Two months ago, when the torture apologists looked like they were succeeding in preventing a torture investigation, they claimed to a credulous Jeffrey Smith that the CIA IG Report "did not provoke a specific CIA "referral" to the department suggesting an investigation of potential criminal liability, and no such investigation was undertaken at the time." Of course, that claim conflicted with the CIA IG’s own admission that documents show a total of five criminal referrals made over the course of the investigation.

Well, now that it looks more likely that Eric Holder will launch an investigation, the CIA claims that DOJ investigated 20 criminal referrals. 

"This has all been reviewed and dealt with before," says Paul Gimigliano, a CIA spokesman.

After the IG report reached Justice, a task force was set up in the U.S. Attorney’s Office in Alexandria, Va., that reviewed about 20 criminal referrals of detainee abuse sent over by the CIA and military criminal investigators.
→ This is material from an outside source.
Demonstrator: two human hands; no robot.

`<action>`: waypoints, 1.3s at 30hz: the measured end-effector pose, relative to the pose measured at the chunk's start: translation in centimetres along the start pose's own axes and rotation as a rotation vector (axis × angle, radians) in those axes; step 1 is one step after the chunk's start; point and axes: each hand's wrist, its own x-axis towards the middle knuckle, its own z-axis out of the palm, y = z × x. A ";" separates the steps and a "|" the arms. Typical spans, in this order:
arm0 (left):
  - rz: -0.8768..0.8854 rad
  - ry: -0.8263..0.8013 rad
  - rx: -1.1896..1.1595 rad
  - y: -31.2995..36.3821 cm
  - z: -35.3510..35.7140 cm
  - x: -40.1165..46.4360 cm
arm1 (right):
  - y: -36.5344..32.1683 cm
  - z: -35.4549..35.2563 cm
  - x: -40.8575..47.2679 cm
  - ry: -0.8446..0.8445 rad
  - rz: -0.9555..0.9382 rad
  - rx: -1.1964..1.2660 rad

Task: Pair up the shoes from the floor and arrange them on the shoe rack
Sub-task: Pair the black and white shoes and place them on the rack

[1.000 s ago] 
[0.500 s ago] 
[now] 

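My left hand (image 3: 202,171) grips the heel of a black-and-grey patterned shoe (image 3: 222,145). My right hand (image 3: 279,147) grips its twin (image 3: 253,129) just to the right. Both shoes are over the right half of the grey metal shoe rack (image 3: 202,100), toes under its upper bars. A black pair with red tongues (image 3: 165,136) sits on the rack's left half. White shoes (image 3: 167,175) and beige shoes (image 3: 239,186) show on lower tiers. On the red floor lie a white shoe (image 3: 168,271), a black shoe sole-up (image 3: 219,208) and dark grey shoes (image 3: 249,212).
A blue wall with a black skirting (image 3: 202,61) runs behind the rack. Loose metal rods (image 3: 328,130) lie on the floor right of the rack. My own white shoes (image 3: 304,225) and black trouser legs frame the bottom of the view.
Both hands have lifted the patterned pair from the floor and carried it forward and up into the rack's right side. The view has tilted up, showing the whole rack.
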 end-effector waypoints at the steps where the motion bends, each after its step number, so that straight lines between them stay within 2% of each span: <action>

Officials familiar with the referrals have said they were horrific: one involves allegations that a naked prisoner in CIA custody in Afghanistan froze to death after being left in a prison known as the "salt pit."

But task-force prosecutors say they ran into a host of problems, including a lack of witnesses and forensic evidence, and declined to prosecute in all but one case. "We wanted to make these cases, but they just weren’t there," says Rob Spencer, the former career Justice prosecutor who headed the task force until 2006. Ken Melson, who oversaw Spencer’s work and was appointed by Holder as acting Alcohol, Tobacco, Firearms and Explosives director, says the cases were "looked at aggressively" and without political pressure. "I think we made the right decision on these cases," he says.

Of course, all three claims are likely true: CIA made no "specific referrals" … "when the report was finished," but did make five referrals over the course of the investigation. And, once it took a look at the report (and probably once it looked at a bunch of military referrals), DOJ reviewed 20 cases. It’s funny, though, how zero can become five can become twenty as the need for different spin arises.